# Task to carry out
From the data, copy out every line in which the word "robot" appears.

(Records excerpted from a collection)
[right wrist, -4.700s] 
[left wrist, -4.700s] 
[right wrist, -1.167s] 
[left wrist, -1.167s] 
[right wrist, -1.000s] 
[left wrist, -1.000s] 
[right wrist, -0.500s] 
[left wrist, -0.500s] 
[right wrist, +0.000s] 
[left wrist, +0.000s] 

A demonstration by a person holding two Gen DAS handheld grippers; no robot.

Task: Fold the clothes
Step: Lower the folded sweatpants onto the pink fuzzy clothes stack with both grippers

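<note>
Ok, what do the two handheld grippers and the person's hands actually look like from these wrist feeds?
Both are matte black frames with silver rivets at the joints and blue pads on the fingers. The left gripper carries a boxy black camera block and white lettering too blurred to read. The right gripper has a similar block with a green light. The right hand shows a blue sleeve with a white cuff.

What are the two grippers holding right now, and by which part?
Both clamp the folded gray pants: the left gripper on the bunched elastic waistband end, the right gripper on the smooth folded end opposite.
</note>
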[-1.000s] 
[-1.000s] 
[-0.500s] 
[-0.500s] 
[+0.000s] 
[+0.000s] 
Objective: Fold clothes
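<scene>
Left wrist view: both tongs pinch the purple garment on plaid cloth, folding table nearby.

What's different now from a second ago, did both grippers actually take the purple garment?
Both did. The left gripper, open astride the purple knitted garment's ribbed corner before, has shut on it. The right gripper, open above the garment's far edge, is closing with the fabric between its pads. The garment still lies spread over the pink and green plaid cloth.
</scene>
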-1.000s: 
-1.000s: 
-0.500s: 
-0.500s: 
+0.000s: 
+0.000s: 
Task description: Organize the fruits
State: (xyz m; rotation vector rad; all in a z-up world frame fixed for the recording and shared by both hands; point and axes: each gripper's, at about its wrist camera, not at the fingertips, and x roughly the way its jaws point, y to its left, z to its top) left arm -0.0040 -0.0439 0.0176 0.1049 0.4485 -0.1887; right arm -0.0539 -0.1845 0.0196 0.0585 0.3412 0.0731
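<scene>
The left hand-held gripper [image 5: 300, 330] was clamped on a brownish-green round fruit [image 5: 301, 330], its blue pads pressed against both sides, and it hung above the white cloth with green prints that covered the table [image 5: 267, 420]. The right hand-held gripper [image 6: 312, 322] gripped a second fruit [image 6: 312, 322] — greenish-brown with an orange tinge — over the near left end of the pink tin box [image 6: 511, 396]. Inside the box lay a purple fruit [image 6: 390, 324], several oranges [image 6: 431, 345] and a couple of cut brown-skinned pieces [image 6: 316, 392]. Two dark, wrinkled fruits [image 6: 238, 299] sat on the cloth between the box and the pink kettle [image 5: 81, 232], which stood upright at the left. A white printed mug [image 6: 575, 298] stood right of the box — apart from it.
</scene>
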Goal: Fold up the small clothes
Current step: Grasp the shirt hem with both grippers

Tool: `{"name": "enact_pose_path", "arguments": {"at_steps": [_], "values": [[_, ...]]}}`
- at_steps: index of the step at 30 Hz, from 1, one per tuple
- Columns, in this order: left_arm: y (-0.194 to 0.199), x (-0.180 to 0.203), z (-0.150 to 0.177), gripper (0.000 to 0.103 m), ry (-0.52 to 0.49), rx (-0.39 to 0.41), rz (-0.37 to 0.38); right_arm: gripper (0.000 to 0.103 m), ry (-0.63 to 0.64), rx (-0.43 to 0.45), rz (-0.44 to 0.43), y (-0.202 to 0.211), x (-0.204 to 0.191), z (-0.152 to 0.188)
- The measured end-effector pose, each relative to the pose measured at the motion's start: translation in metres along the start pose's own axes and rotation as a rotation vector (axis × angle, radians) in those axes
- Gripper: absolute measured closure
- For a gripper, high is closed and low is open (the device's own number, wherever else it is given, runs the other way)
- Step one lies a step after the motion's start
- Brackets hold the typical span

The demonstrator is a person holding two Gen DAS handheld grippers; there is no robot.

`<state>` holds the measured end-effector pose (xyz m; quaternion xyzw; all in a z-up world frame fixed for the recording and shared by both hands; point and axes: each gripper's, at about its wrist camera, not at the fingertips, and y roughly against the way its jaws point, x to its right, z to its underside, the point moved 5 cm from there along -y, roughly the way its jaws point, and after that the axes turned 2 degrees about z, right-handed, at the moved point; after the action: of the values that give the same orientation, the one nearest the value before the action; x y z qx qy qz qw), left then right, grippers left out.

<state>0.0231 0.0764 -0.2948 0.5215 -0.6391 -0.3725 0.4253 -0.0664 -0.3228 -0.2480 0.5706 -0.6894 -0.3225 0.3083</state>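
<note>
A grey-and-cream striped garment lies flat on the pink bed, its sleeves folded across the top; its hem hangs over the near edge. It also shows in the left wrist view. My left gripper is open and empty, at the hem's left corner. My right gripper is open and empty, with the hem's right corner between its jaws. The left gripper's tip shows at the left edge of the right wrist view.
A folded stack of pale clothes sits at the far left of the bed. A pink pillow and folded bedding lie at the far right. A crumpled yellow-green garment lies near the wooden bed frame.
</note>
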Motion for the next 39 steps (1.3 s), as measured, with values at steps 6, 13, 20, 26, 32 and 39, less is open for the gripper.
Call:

# Solved exercise
A demonstration by a person holding two Gen DAS handheld grippers; no robot.
The demonstrator is a person holding two Gen DAS handheld grippers; there is no robot.

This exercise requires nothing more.